In Part 1 of this series, 'Hot Potato - Who Should Own Application Governance in Entra ID,' we introduced the application governance challenge in Entra ID and explored the current landscape. Now, let's examine the various teams typically involved in application governance and why ownership has become such a challenge.
Application governance in Entra ID requires a diverse set of skills and perspectives. The challenge is that multiple teams have legitimate claims to ownership, yet (often) none possess the complete skill set needed to manage governance effectively on their own. This creates a scenario where teams either compete for control or, more commonly, assume someone else is handling the critical aspects of governance. As a CISO and working on behalf of organizations to help close security and governance gaps, I've often witnessed this 'hot potato' of Application Governance ownership.

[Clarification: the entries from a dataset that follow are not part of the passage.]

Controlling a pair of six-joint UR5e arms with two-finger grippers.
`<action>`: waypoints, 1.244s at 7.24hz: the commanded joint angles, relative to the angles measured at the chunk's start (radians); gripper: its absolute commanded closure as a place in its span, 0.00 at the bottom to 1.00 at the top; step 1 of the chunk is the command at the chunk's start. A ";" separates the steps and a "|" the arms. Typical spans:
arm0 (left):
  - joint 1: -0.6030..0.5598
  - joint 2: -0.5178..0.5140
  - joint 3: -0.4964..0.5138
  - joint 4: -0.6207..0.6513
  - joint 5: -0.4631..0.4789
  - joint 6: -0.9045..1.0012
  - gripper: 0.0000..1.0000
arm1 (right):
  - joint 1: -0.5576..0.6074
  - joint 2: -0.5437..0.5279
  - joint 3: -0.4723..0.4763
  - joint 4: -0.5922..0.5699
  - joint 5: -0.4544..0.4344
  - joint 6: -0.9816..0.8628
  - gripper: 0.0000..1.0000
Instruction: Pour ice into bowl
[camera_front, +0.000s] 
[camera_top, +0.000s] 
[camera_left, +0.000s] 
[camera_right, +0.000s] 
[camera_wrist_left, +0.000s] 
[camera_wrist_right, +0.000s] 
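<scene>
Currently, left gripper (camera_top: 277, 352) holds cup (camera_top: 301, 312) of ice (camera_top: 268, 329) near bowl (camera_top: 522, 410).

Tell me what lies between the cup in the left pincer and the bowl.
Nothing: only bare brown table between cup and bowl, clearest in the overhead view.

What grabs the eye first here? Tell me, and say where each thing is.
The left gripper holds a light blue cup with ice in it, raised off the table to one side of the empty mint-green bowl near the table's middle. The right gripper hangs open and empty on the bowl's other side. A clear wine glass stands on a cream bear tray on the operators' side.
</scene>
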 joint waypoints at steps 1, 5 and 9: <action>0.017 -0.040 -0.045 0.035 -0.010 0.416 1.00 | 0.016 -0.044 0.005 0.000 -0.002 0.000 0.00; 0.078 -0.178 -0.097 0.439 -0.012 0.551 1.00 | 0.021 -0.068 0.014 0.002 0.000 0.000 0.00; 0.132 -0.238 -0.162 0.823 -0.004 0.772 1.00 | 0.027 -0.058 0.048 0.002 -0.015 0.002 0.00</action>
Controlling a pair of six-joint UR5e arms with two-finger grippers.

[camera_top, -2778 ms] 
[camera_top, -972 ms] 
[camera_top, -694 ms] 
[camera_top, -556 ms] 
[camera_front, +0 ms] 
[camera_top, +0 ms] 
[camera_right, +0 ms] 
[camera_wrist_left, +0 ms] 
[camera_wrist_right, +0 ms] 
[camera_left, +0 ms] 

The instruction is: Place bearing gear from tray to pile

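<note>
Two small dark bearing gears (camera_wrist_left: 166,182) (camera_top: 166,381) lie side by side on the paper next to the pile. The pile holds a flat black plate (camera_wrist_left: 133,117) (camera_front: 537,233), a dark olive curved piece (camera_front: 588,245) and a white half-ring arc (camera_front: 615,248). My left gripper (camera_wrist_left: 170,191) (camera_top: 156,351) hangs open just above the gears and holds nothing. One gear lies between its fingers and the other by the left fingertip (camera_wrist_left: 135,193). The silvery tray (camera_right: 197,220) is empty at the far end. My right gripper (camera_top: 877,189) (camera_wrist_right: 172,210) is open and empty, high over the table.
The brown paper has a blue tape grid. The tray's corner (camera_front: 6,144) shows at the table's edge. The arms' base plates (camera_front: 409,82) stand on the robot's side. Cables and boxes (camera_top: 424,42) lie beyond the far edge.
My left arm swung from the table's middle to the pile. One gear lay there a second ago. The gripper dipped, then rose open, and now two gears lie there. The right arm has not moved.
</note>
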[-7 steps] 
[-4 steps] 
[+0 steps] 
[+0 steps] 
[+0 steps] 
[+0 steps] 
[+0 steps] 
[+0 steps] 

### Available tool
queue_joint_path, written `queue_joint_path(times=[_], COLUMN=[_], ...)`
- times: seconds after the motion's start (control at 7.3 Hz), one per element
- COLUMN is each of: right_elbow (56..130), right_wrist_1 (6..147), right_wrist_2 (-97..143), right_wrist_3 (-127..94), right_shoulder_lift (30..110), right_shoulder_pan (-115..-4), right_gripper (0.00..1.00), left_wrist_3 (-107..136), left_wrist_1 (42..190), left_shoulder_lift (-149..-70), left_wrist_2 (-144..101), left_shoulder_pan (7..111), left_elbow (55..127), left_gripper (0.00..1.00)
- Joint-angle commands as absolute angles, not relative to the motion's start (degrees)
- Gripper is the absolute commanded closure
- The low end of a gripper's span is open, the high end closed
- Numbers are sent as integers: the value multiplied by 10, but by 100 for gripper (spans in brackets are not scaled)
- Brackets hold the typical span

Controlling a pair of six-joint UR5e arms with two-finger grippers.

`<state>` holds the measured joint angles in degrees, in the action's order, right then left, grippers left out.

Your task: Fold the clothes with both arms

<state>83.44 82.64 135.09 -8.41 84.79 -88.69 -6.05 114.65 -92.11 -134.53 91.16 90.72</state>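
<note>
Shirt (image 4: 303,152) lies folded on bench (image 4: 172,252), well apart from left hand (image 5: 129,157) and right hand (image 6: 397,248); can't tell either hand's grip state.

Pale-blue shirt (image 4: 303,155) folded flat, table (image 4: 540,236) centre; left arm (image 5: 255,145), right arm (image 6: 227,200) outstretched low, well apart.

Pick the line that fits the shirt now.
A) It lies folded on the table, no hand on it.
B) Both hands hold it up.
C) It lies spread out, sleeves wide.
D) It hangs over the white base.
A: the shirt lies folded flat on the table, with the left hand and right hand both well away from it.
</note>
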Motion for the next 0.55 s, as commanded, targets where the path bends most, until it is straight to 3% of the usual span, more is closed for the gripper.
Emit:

Let's examine the typical teams involved in application governance and why ownership has become such a challenge:
The M365 team often finds itself pulled into application governance because many applications integrate directly with Microsoft 365 services. They're typically focused on:
Ensuring applications work correctly with Exchange, SharePoint, and Teams
Managing app permissions to Microsoft 365 data
Addressing user experience issues related to application integration
Maintaining service availability and performance
Implementing feature updates and ensuring compatibility
Why they get involved: "This app needs to access Exchange mailboxes and SharePoint sites, so it's our problem."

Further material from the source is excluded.